Tuesday, 1 March 2011
Who Got What Wrong? Sober and F&PP on Darwin: Guide-Principles and Explanatory Models in Natural Selection
José Díez, Visiting Scholar (CPS)
University of Barcelona, Spain
12:05 pm, 817R Cathedral of Learning

Abstract:The goal of this paper is to defend, contra Fodor and Piatelli-Palmarini (F&PP), that the theory of Natural Selection (NS) is a perfectly bona fide empirical unified explanatory theory. F&PP claim that there is nothing non-truistic, counterfactual supporting, of “adaptive” character, and common to different explanations of traits evolution. In his discussion with Fodor, and in other writings, Sober defends NS but claims that this theory has a peculiar epistemic status compared to other theories such as Classical Mechanics (CM): NS explanations contain a priori components not present in CM and other theories.

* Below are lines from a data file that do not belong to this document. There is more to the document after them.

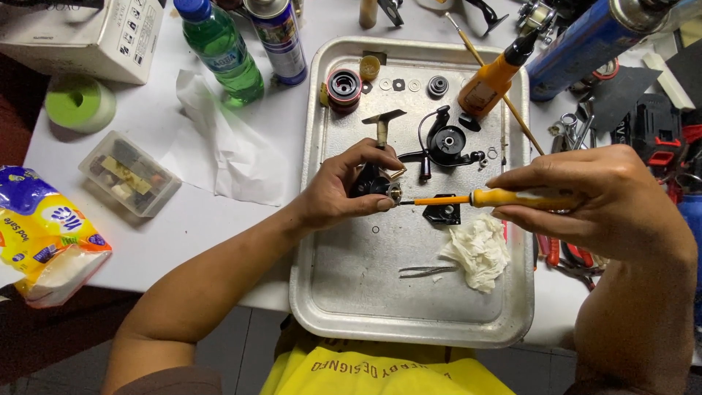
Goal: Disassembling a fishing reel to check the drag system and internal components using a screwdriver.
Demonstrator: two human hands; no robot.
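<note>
White tabletop clutter surrounds a dented rectangular metal tray point(344, 307), and everything is placed from that tray. Above its middle, the left hand point(344, 192) pinches a small black reel body with a brass-coloured hub point(374, 185), fingers curled tight around it. The right hand point(607, 201), over the tray's right edge, grips an orange-handled screwdriver point(475, 197) with fingers closed on the handle; its tip meets the hub. On the tray, just beyond the reel body, lie a black rotor with a wire bail point(444, 143) and a black spool with a red band point(344, 88). Nearer the person lie a crumpled white tissue point(479, 252) and thin metal tweezers point(424, 271). An orange oil bottle with a black nozzle point(493, 77) leans at the tray's far right corner. Left of the tray stand a green plastic bottle point(223, 51) and a clear plastic parts box point(129, 174).
</note>
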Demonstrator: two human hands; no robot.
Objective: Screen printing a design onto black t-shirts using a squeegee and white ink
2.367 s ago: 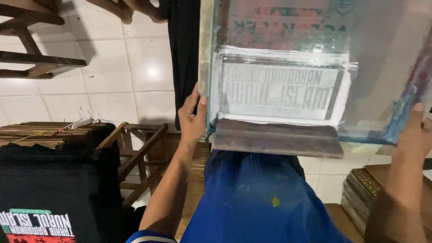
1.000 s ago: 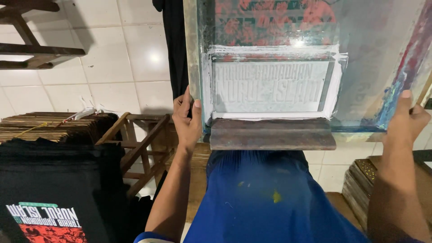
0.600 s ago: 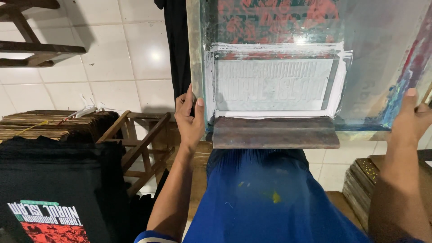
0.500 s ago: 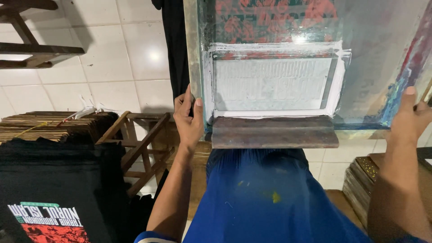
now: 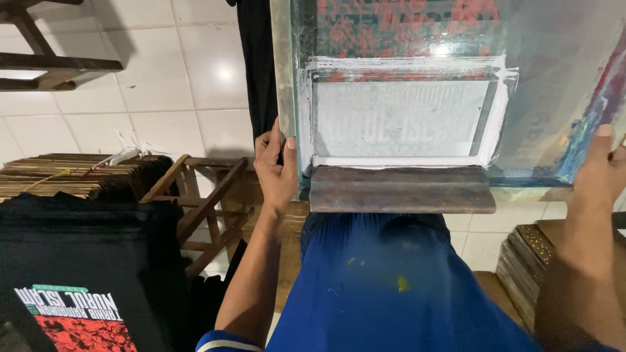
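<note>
Since the frame from a moment ago almost nothing has shifted: my view sits a touch differently, and both hands keep their grip on the printing screen [image 5: 450, 98]. I see the left hand [image 5: 277, 171] clamped on the left rail of the frame, thumb on the near face beside the mesh, fingers wrapped round the outer edge. My right hand [image 5: 603, 173] is closed on the right rail, thumb up along the ink-stained edge, though its fingers are hidden behind the frame. The hands are well apart, one at each side.

The screen is held up in front of me, its pale taped rectangle [image 5: 401, 117] with a faint mirrored design in the middle of the mesh, red print showing dimly through above it. A brown wooden squeegee [image 5: 401, 190] rests along the screen's lower edge, touching the tape.

Below is my blue garment [image 5: 385, 287] with a few paint flecks. To the left lies a stack of black shirts [image 5: 85, 274] with a red and white print, next to a pile of flat boards [image 5: 72, 176] and a wooden stool [image 5: 202, 195] on the white tiled floor [image 5: 176, 78].
</note>
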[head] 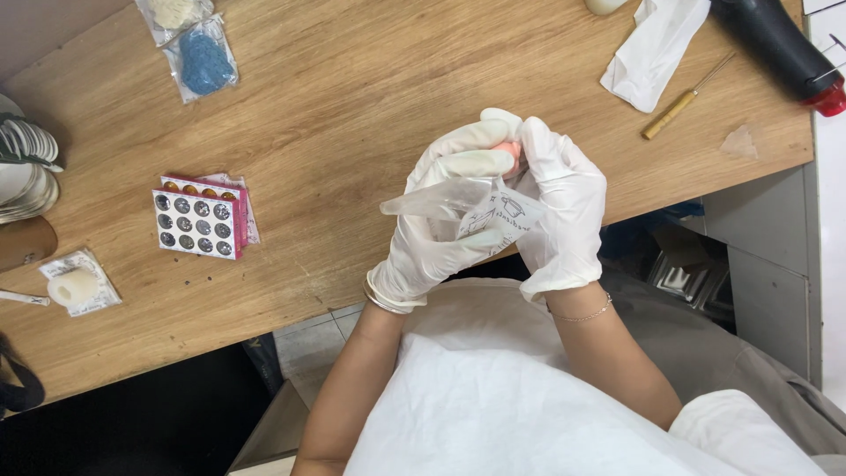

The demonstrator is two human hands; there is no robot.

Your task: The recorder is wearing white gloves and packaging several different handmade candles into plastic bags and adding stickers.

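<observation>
- The left hand (441, 220) and the right hand (555, 207) are both in white gloves, and they are pressed close together above the edge of the wooden table (352, 106).
- Both hands are closed on the same little thing: a small pink sponge (508, 152) that peeks out between the fingertips at the top.
- A clear plastic wrapper (476, 207) with black drawings on it hangs around the pink sponge, and it sits between the two palms (one end sticks out to the left like a thin flap).
- On the table, well away to the left, lies a card of round shiny pieces (196, 224) in rows.
- Near the far left corner is a blue sponge in a clear bag (204, 60).
- Close to the left edge sits a pale round sponge in its own bag (77, 284).
- To the upper right are a crumpled white tissue (656, 48) and a thin tool with a wooden handle (683, 101), lying just beside each other.
</observation>
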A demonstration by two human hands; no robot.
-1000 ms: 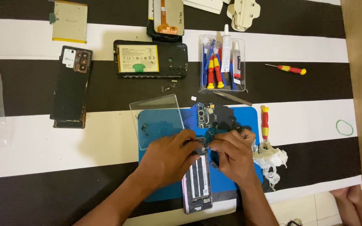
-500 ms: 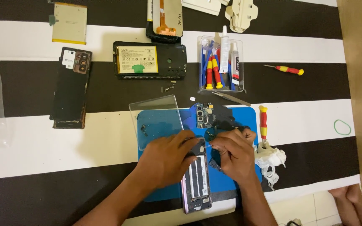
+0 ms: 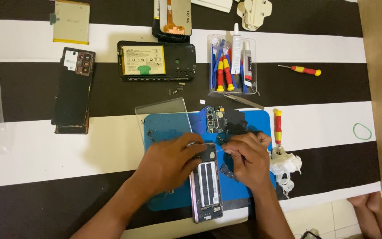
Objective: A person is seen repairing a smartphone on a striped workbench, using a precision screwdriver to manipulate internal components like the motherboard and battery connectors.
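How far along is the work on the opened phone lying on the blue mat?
Done: the opened phone has its back off, and a circuit board lies loose on the blue mat. In hand: the left hand steadies the phone's top while the right hand picks at it. Left: the phone is unclosed; a screwdriver lies beside the mat.

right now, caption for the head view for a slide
Both hands, left hand and right hand, work on an opened phone over a blue mat.

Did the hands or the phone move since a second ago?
Hardly. The left hand and right hand stay together over the top of the opened phone on the blue mat. Nothing was picked up or let go. The tool box and the screwdrivers stayed put.
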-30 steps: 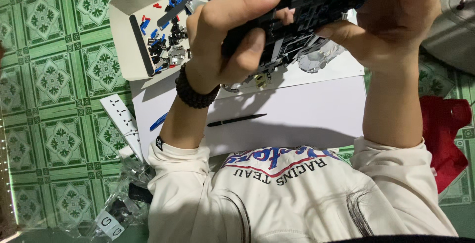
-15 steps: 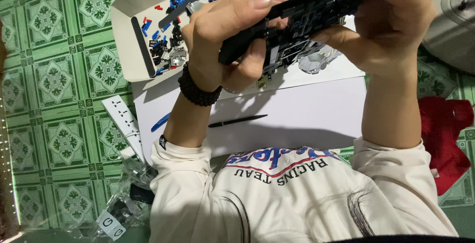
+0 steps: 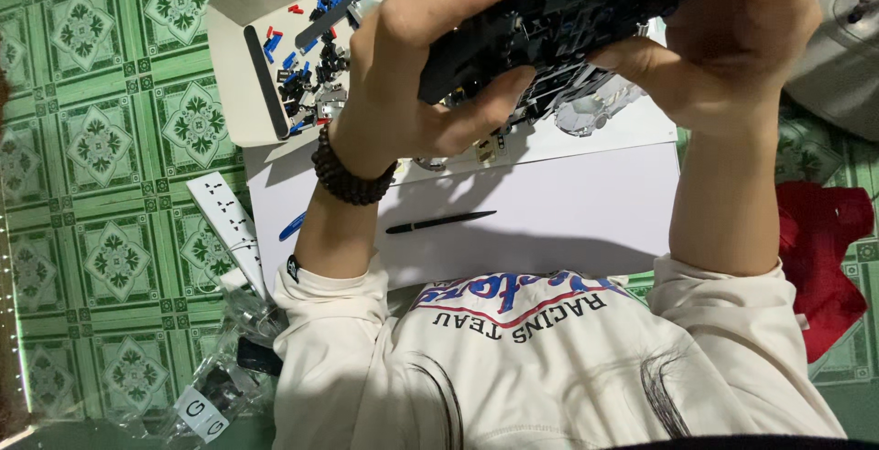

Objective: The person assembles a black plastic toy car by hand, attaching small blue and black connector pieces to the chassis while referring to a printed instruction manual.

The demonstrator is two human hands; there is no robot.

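Note:
Both hands hold a long black model built of small bricks [image 3: 558, 24] up in front of my chest. My left hand [image 3: 421, 65], with a dark bead bracelet on its wrist, grips the model's left end, thumb underneath and fingers over the top. My right hand [image 3: 732, 38] wraps around the right end. Beneath the hands lie a white sheet [image 3: 568, 203] and a white booklet, partly hidden by the model.
An open cardboard box [image 3: 240, 38] with several blue, red and black small parts sits at the upper left. A black pen-like stick [image 3: 439, 222] lies on the sheet. Around it on the green tiled floor are a white power strip [image 3: 227, 221], plastic bags [image 3: 215, 390], a red cloth [image 3: 824, 239] and a grey round object [image 3: 842, 38].
The model has tilted and shifted a little between my hands. Both hands keep their grip on it.

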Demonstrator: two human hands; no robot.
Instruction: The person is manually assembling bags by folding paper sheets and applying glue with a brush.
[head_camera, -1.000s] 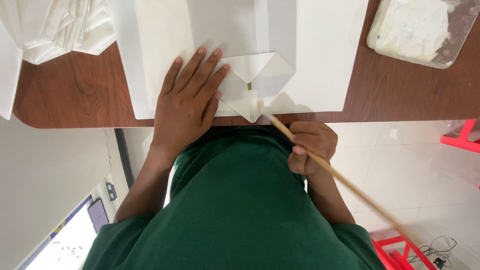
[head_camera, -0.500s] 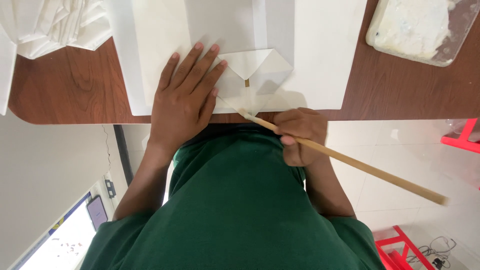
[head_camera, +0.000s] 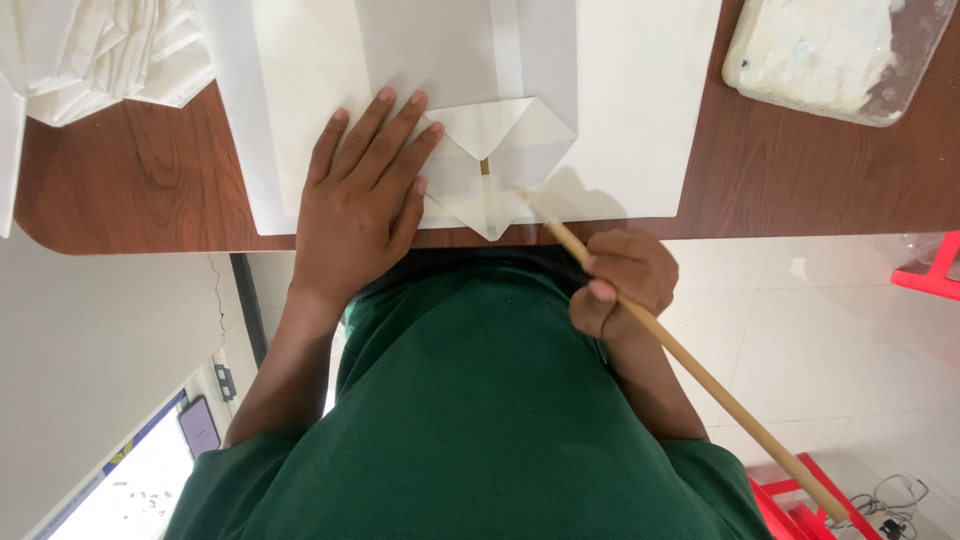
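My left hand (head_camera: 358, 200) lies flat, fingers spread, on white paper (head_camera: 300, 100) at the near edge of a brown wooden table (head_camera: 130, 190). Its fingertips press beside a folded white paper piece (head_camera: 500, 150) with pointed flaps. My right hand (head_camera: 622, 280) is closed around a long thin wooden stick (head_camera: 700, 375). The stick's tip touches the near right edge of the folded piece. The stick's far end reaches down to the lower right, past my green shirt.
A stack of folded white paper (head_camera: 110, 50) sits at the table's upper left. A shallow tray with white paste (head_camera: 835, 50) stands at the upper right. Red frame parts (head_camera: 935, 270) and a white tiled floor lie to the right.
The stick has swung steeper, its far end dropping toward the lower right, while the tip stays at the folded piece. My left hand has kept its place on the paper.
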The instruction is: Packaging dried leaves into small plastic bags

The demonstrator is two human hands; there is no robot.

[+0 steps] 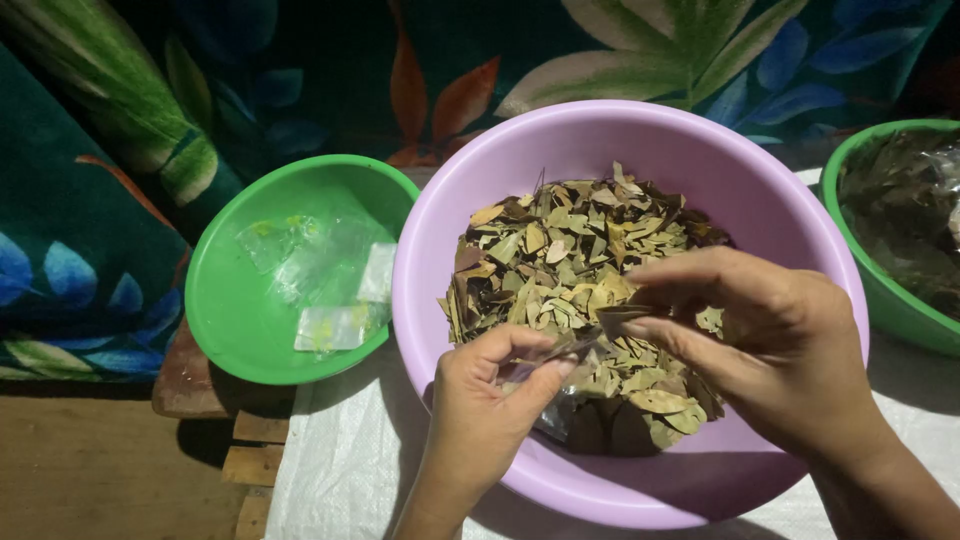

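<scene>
One lilac basin of dried leaves is flanked by two green bowls.
A dark leaf is pinched by the right hand; a clear bag is gripped by the left hand; clear packets are seen in the nine o'clock bowl, leaves in the three o'clock bowl.

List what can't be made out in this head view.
- Right green bowl: cut off by the frame's right edge; its dark contents are too dim to identify.
- Clear packet under the left hand: mostly hidden by the fingers.
- Leaf pinched by the right hand: partly covered by fingertips.
- Purple basin bottom: buried under dried leaves.
</scene>
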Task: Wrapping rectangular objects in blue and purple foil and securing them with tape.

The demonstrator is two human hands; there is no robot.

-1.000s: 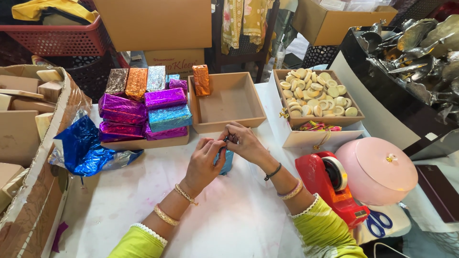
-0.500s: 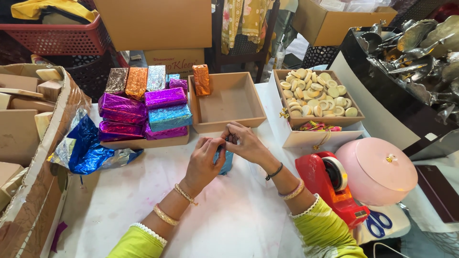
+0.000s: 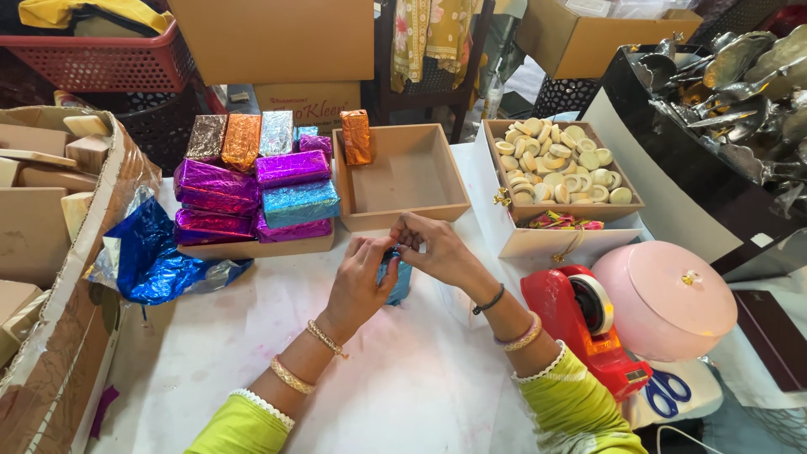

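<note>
Both hands meet over a small block in blue foil (image 3: 398, 280) on the white table (image 3: 403, 378). My left hand (image 3: 360, 282) grips the block's left side. My right hand (image 3: 433, 248) pinches the foil at its top with fingertips. Most of the block is hidden behind the hands. Just beyond them stands a shallow brown tray (image 3: 403, 210) with one orange foil-wrapped block (image 3: 356, 137) upright in its left corner.
A tray of stacked purple, blue, orange and silver foil-wrapped blocks (image 3: 256, 189) is at left. Crumpled blue foil (image 3: 155, 261) lies beside a cardboard box (image 3: 50, 277). A box of pale round pieces (image 3: 559, 164), a red tape dispenser (image 3: 580, 324), a pink lidded container (image 3: 668, 298) and blue scissors (image 3: 664, 391) are at right.
My hands stay on the blue-foil block; the fingers have shifted slightly, the right fingertips now pinching higher on the foil. Nothing else has moved.
</note>
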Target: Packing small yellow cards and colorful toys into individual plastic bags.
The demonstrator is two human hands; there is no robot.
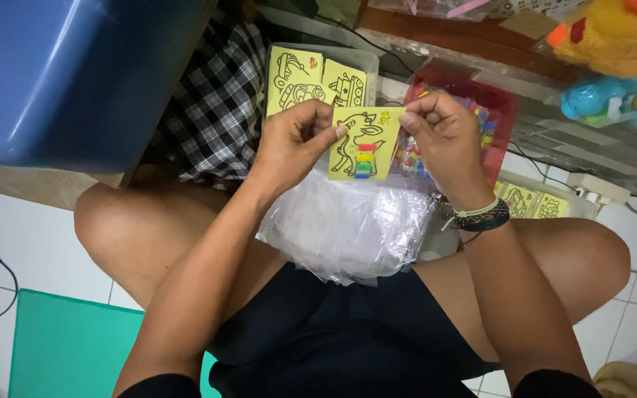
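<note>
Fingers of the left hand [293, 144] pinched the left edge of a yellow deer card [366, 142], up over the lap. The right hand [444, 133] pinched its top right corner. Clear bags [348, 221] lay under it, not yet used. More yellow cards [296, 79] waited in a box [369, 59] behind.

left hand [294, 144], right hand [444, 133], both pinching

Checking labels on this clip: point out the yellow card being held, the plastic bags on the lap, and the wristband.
Yellow card [366, 140], head view, its middle.
Plastic bags [348, 225], head view, centre of the pile.
Wristband [477, 215], head view, on the right wrist.
</note>
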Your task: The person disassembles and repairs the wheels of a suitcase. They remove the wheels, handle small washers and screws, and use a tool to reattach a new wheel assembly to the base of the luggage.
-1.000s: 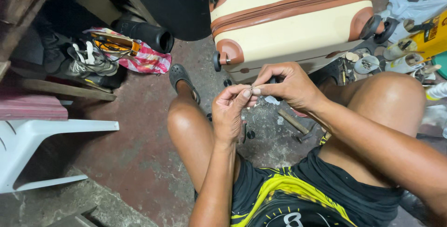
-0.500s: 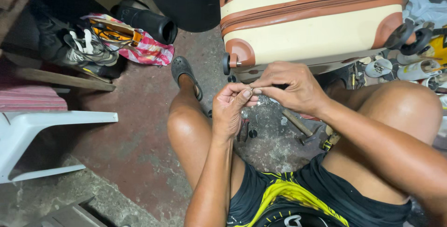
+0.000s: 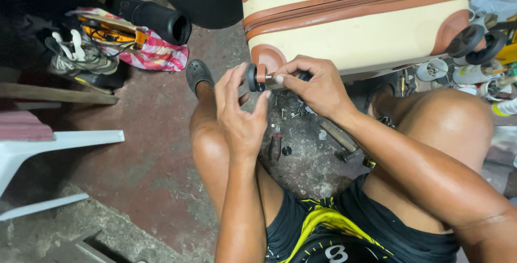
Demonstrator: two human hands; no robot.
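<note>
At 9 o'clock, a white plastic chair [image 3: 48, 150] stands on the red-brown concrete floor [image 3: 145, 155], with a wooden plank [image 3: 59, 95] just above it. At 10 o'clock, a pair of worn sneakers [image 3: 81, 58] lies against a pink patterned bag [image 3: 153, 53], and a black cylindrical roll [image 3: 153, 18] rests beside them toward 11 o'clock. A dark sandal [image 3: 198, 74] covers the person's foot just left of centre.

At centre, the left hand [image 3: 239, 115] is raised palm toward the camera, fingers [image 3: 235, 80] spread loosely and partly curled; the thumb and forefinger sit against a small black wheel [image 3: 252, 77]. The right hand [image 3: 318, 88], immediately right of it, has its fingers pinched together on a short metal axle [image 3: 271, 80] that meets the wheel. Wheel and axle are held in the air just in front of the lower corner of the cream suitcase [image 3: 355, 31], which fills 12 to 2 o'clock and has brown trim.

Below the hands, toward 6 o'clock, loose screws [image 3: 285, 113] and pliers [image 3: 276, 145] lie on the floor between the knees; a hammer [image 3: 339, 142] lies just right of them. At 2 o'clock, two black suitcase wheels [image 3: 476, 42] remain mounted, with cluttered containers [image 3: 458, 71] near them.
</note>
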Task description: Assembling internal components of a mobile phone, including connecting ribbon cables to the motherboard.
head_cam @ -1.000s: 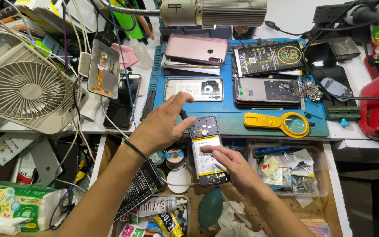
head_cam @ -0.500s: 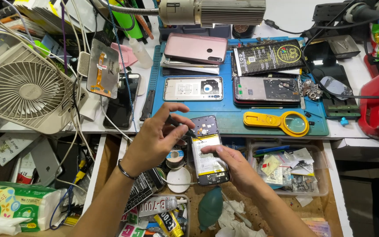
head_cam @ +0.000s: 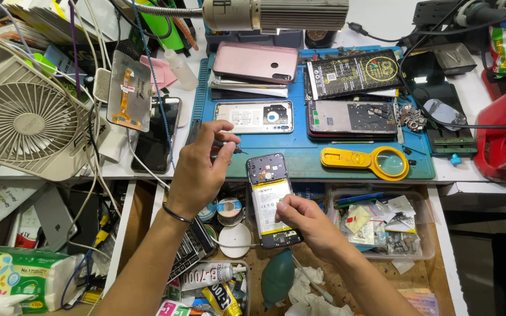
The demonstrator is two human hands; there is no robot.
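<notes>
Nearest the camera, an open drawer holds glue tubes (head_cam: 212,275), a teal rubber blower (head_cam: 277,280), crumpled tissues (head_cam: 308,289) and small tape rolls (head_cam: 228,208). Just above these the right hand (head_cam: 308,225) is closed on the lower half of an opened phone (head_cam: 272,199), thumb on its white battery, holding it face down over the drawer with its top end reaching the edge of the blue mat (head_cam: 300,153). The left hand (head_cam: 197,172), with a dark band at the wrist, is pinched shut on a thin dark tool (head_cam: 229,147) whose tip points towards the top of the phone but sits just beside it, not touching.

The phone's back cover is already off, with the battery and the dark plate at the camera end exposed; whether any screws are out is too small to tell. The tool has not yet met the phone, so work on the inside looks barely begun.

To the right is a clear box of small parts (head_cam: 382,222). On the mat lie a yellow magnifying glass (head_cam: 370,161), two bare phone frames (head_cam: 254,116), a pink phone back (head_cam: 256,62) and a loose black battery (head_cam: 352,73). A white fan (head_cam: 21,123) stands at far left and a lamp head (head_cam: 276,14) hangs over the far edge
</notes>
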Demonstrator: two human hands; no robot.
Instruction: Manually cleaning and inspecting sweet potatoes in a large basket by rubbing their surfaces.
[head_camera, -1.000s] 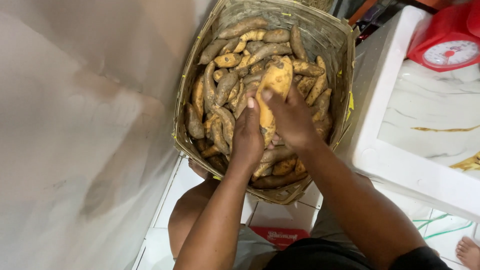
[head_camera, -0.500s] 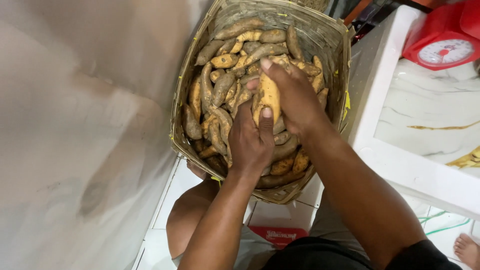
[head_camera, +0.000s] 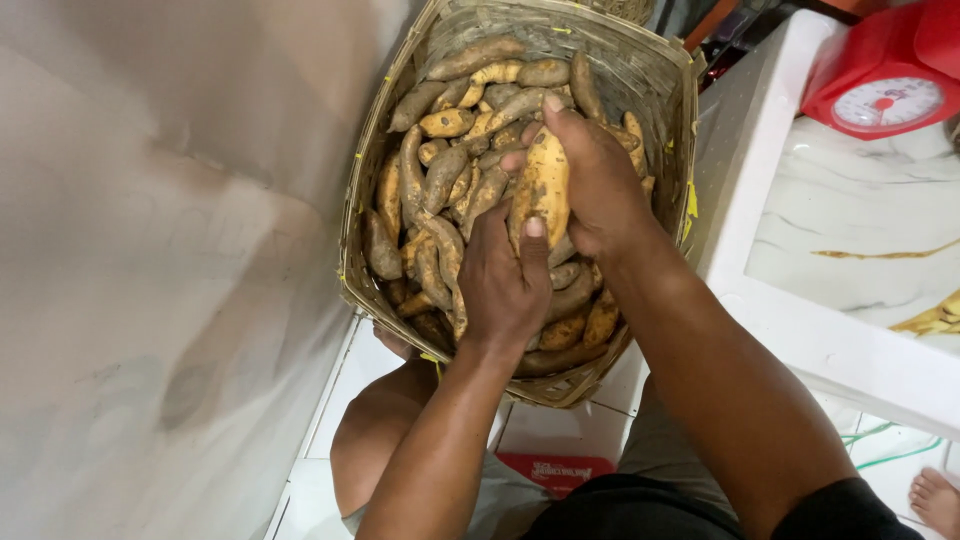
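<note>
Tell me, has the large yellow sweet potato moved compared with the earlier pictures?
Yes. The large sweet potato has moved down from the woven basket's far rim, toward the pile's middle.

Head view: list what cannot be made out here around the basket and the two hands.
- Head view: the underside of the big sweet potato is hidden by the right hand and left hand.
- The tubers under both hands and the floor of the woven basket are covered.
- The red scale is cut off by the top and right edges.
- A bare foot is cut by the frame corner.
</note>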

We argue (i) (with Sober and contra F&PP) that there is nothing defective in NS, it provides adaptive explanations of phenotype evolution that share a natural-selection common counterfactual-supporting principle; and (ii) (contra Sober) that there is nothing specifically a priori in NS, adaptive explanations or models—they have no epistemically special a priori status compared to explanations or models in other empirical theories such as CM.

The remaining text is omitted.